### TASK GOAL
Each of the lines below must be restated exactly.

### INFORMATION SUPPLIED
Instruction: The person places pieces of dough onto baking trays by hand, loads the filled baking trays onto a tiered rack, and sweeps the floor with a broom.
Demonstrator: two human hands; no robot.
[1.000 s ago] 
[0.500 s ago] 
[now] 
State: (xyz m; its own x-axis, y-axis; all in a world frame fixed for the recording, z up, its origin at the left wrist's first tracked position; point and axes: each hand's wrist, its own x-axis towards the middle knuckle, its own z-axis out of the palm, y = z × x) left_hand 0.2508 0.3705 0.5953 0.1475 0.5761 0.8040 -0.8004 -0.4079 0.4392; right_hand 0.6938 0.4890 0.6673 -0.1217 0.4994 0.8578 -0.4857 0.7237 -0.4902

### RESPONSE TO THE TASK
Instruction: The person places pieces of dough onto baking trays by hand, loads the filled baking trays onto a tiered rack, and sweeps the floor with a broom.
Demonstrator: two human hands; no robot.
[1.000 s ago] 
[0.500 s ago] 
[now] 
State: (xyz m; its own x-axis, y-axis; all in a world frame fixed for the recording, z up, its origin at the left wrist's first tracked position; point and axes: each hand's wrist, its own x-axis towards the middle knuckle, its own z-axis out of the palm, y = z × x) left_hand 0.2508 0.3705 0.5953 0.1475 0.5761 0.8040 -0.8004 -0.4079 0.4392; right_hand 0.6938 0.4890 0.6673 -0.1217 0.4994 0.8578 -0.4857 0.7237 -0.4902

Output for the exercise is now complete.